PNG output runs through Oxipng, which picks better filter and deflate parameters than a standard canvas export would. Typical savings: 30–50% on unoptimized PNGs, up to 70% on freshly-rendered ones. It stays lossless — every pixel is byte-identical to the input. If you want a dramatically smaller file and don't need transparency, WebP at quality 80 usually beats any lossless PNG run — try both with the live format comparison.

Does compression change the image's dimensions?

No. Width and height are preserved exactly. If you also need to downsize the image (e.g., from 4000 px wide to 1200 px wide), use the Resize tool first or after.

Will EXIF metadata survive?

No. The re-encoded file is stripped of EXIF, GPS, and camera metadata because both encode paths (browser preview and server-side download) drop source metadata by default.
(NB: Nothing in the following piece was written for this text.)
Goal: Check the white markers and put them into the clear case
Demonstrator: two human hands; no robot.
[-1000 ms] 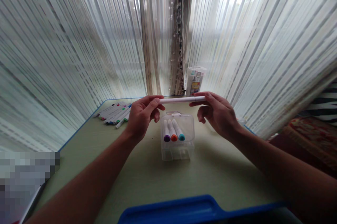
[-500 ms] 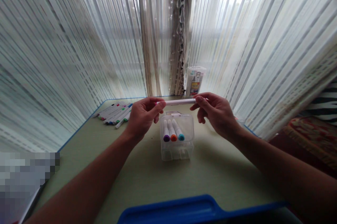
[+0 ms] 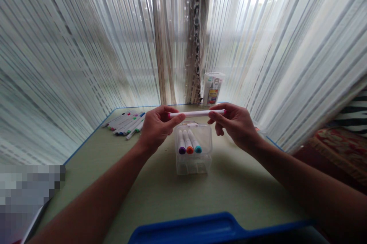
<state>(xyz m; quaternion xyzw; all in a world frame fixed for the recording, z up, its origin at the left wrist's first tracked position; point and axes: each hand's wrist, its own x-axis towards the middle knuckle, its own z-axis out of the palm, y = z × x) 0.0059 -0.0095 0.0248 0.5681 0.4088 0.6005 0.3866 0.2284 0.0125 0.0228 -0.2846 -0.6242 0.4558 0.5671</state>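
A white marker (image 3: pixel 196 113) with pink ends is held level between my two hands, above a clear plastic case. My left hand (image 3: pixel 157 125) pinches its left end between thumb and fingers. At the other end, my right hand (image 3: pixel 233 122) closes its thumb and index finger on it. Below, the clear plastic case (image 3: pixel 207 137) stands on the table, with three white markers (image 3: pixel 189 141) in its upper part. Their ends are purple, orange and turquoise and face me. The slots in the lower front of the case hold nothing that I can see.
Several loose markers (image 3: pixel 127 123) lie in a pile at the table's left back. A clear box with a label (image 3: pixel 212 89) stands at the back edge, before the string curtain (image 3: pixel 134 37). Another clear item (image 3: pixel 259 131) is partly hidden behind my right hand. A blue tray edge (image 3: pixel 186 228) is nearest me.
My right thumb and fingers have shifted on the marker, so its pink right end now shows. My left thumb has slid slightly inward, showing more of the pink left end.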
That's a privacy win for most users (no GPS coordinates leaked in the file), but if you need to preserve metadata, this isn't the right tool.

Can I compress many files at once?

Not yet — one image at a time. Drop them in one by one: each run takes well under a second for JPG and WebP, a couple of seconds for AVIF on the first encode.

Does AVIF work everywhere?

Encoding: yes — the download path uses libavif on our server, so AVIF output works regardless of whether your browser has a native AVIF encoder. Viewing the output: Chrome, Firefox, Safari, and Edge all support AVIF. If you're sending the file to a specific recipient, test once first; WebP is the safer universal choice.

What's the largest image this tool can handle?

There's no hard cap — it's limited by your device's RAM. A modern laptop handles 50-megapixel photos in a second or two. Very large files (raw input files over ~200 MB) may exhaust memory on phones — resize first if that's your situation.